Google just announced Gemini, and Hassabis claims that "in each of the 50 different subject areas that we tested it on, it's as good as the best expert humans in those areas"
State-of-the-art performance
We've been rigorously testing our Gemini models and evaluating their performance on a wide variety of tasks. From natural image, audio and video understanding to mathematical reasoning, Gemini Ultra’s performance exceeds current state-of-the-art results on 30 of the 32 widely-used academic benchmarks used in large language model (LLM) research and development.
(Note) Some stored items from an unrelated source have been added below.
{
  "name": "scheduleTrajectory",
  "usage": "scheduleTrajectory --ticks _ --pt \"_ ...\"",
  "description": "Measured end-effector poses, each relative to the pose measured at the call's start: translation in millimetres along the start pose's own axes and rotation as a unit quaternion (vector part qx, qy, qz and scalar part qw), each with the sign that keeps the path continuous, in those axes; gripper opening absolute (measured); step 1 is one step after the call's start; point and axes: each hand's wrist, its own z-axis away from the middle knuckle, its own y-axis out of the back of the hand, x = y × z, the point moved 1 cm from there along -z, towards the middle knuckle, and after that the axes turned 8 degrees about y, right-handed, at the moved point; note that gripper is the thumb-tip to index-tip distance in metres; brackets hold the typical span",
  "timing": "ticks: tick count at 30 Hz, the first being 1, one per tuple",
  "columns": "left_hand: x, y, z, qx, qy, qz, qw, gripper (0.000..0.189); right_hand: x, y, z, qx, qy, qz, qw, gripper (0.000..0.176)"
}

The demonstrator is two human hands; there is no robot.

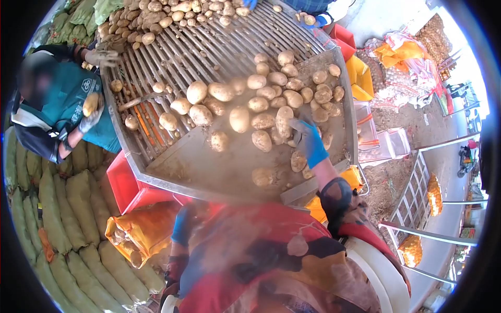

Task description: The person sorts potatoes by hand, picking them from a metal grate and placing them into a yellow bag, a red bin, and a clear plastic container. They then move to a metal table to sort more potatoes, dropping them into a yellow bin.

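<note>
My right hand (pixel 311 142), in a blue glove dirty at the fingers, reaches over the lower right part of the sorting table. Its fingers are stretched out and reach the side of an oblong, soil-marked potato (pixel 284 121); no closed grip shows. More potatoes (pixel 262 140) lie loosely around it on the metal plate (pixel 209 164). Low at my left side, my left hand (pixel 181 225), also in a blue glove, is beside the table's front edge, near an orange sack (pixel 141 229) with potatoes in it. Its fingers are blurred and partly hidden.
Slatted bars (pixel 177 57) carry more potatoes at the back. A co-worker (pixel 65 104) at the left holds a potato; another person's gloved hand shows at the top. Red bins (pixel 122 182), filled green sacks (pixel 68 208) and a metal rack (pixel 412 193) surround the table.
</note>
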Motion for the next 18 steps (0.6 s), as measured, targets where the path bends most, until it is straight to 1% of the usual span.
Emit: scheduleTrajectory --ticks 1,2,4,5,7,9,10,11,12,13,14,15,16,17,18 --pt "13 -1 2 -0.013 0.025 0.023 0.999 0.046 -3 -5 8 -0.019 -0.018 -0.098 0.995 0.042" --pt "27 -3 4 -0.024 0.050 0.046 0.997 0.045 -7 -11 15 -0.040 -0.037 -0.197 0.979 0.045" --pt "81 0 10 -0.091 0.118 0.071 0.986 0.044 -20 -36 30 -0.011 -0.060 -0.249 0.967 0.044" --pt "90 0 9 -0.096 0.072 0.078 0.990 0.044 -23 -44 34 0.004 -0.073 -0.276 0.958 0.044" --pt "101 1 5 -0.046 0.044 0.057 0.996 0.046 11 -27 26 -0.157 -0.103 -0.377 0.907 0.043" --pt "149 -12 -11 -0.035 0.018 0.155 0.987 0.048 9 -52 36 -0.130 -0.082 -0.199 0.968 0.036" --pt "173 -19 -19 -0.031 0.004 0.202 0.979 0.049 -2 -91 52 -0.013 -0.040 0.038 0.998 0.030" --pt "188 -32 -30 -0.013 0.007 0.273 0.962 0.049 15 -107 58 -0.053 -0.028 0.000 0.998 0.033" --pt "198 -46 -42 -0.014 -0.012 0.284 0.959 0.049 29 -117 62 -0.092 -0.017 -0.037 0.995 0.036" --pt "203 -60 -55 -0.014 -0.030 0.295 0.955 0.049 24 -131 66 -0.154 0.055 0.043 0.986 0.038" --pt "202 -63 -60 -0.027 -0.026 0.319 0.947 0.050 15 -144 72 -0.212 0.127 0.123 0.961 0.039" --pt "202 -67 -65 -0.038 -0.022 0.342 0.939 0.050 11 -144 71 -0.222 0.183 0.243 0.926 0.040" --pt "200 -65 -69 -0.061 0.007 0.379 0.923 0.050 7 -145 70 -0.218 0.239 0.358 0.876 0.041" --pt "198 -63 -70 -0.073 0.034 0.409 0.909 0.049 4 -133 64 -0.165 0.273 0.503 0.803 0.042" --pt "195 -60 -72 -0.083 0.061 0.439 0.893 0.048 4 -121 57 -0.108 0.298 0.633 0.707 0.043"
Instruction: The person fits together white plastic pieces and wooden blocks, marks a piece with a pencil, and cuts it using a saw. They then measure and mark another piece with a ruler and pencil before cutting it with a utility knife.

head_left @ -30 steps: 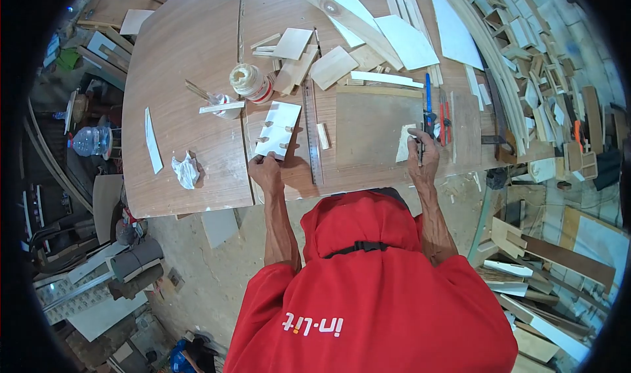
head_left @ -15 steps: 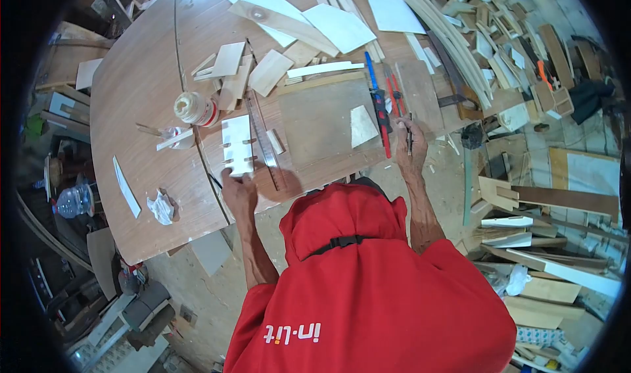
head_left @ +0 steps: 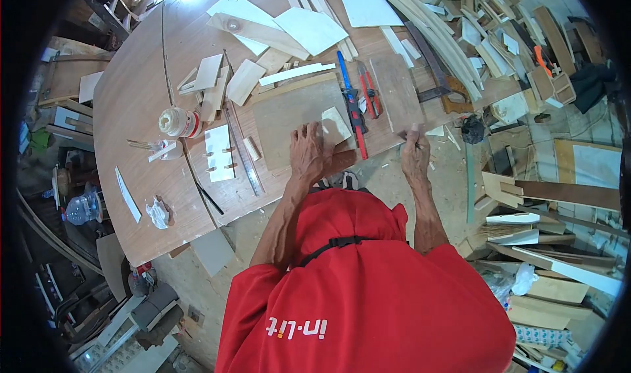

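My left hand [head_left: 307,153] rests palm down on a thin brown board [head_left: 279,110], its fingers laid out beside a small whitish offcut [head_left: 337,124]. Close to the table's front edge, my right hand [head_left: 415,156] has its fingertips pinched together at the lower corner of a narrow brown plank [head_left: 397,93]. What sits between them, if anything, is too small to make out. A white rectangular piece [head_left: 220,153] with small brown tabs lies left of my left hand, beside a metal ruler [head_left: 242,151]. Blue and red clamp-like tools [head_left: 353,107] lie between the board and plank.
An open jar [head_left: 176,122] and a clear cup [head_left: 169,151] stand on the left of the table [head_left: 131,77]. A crumpled white wad [head_left: 158,213] lies near its edge. Wood pieces [head_left: 276,28] cover the back, a handsaw [head_left: 457,97] the right. Offcuts crowd the floor.
My left hand has left the white tabbed piece and moved right onto the brown board. The dark pen-like tool in my right hand no longer shows. The view has shifted slightly.
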`<state>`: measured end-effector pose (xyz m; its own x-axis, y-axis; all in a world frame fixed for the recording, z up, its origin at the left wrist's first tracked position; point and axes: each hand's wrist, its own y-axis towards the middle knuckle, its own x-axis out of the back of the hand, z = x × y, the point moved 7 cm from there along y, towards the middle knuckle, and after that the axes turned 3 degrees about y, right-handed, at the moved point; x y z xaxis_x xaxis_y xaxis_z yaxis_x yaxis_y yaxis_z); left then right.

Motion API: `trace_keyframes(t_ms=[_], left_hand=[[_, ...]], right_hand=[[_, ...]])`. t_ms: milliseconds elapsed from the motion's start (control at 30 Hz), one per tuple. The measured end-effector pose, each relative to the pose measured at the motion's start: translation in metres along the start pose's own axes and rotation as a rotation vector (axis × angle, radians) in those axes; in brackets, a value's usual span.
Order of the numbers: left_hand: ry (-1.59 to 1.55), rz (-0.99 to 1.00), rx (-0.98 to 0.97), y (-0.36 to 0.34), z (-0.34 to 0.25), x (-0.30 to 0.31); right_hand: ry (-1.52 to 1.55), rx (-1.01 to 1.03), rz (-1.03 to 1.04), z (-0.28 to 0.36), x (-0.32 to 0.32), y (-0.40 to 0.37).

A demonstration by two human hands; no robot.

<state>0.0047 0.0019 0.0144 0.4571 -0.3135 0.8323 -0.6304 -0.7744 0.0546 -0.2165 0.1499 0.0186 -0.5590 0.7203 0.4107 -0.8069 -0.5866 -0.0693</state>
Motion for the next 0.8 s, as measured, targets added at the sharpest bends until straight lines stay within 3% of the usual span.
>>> trace_keyframes(t_ms=[33, 67, 133, 400, 600, 800], left_hand=[[0.003, 0.002, -0.003, 0.0, -0.002, -0.004], [0.061, 0.006, 0.031, -0.001, -0.002, -0.008], [0.118, 0.015, 0.065, -0.007, -0.002, -0.016], [0.192, -0.139, 0.151, -0.01, 0.007, -0.026], [0.223, -0.158, 0.177, -0.006, 0.012, -0.03], [0.2, -0.206, 0.161, -0.007, 0.017, -0.034]], right_hand=[[0.021, -0.147, 0.122, -0.008, -0.004, -0.002], [0.023, -0.151, 0.118, -0.014, -0.005, 0.001], [-0.107, 0.131, 0.042, -0.006, -0.01, 0.008], [-0.433, 0.122, 0.233, -0.003, -0.038, 0.038], [-0.654, 0.157, 0.235, 0.025, -0.061, 0.056], [-0.769, 0.046, 0.337, 0.014, -0.091, 0.071]])
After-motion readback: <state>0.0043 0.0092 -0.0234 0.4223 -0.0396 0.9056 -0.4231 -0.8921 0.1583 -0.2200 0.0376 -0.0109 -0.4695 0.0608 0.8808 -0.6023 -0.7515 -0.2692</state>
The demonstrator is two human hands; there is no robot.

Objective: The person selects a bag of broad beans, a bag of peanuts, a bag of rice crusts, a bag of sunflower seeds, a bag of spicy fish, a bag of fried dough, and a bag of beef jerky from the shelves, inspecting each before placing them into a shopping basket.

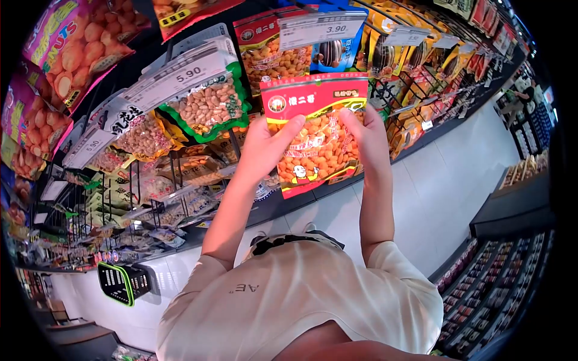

With a score of 90.0%, Gemini Ultra is the first model to outperform human experts on MMLU (massive multitask language understanding), which uses a combination of 57 subjects such as math, physics, history, law, medicine and ethics for testing both world knowledge and problem-solving abilities.
Our new benchmark approach to MMLU enables Gemini to use its reasoning capabilities to think more carefully before answering difficult questions, leading to significant improvements over just using its first impression.
It also seems like it can understand video, which is new for multimodal models (GPT-4 cannot do this currently).
In particular, in the five tasks (MMLU, MATH, BIG-Bench, Natural2Code, WMT23) where they report going to the GPT-4 API, they report an average of ~1 point improvement. This experiment setting seems comparable, and not evidence they are underperforming GPT-4.
However, all these settings are different from how ChatGPT-like systems are mostly being used (where mostly zero-shot). So difficult to judge the success of their instruction-tuning for use in this setting.
(apologies if this point posted twice. Lesswrong was showing errors when tried to post.)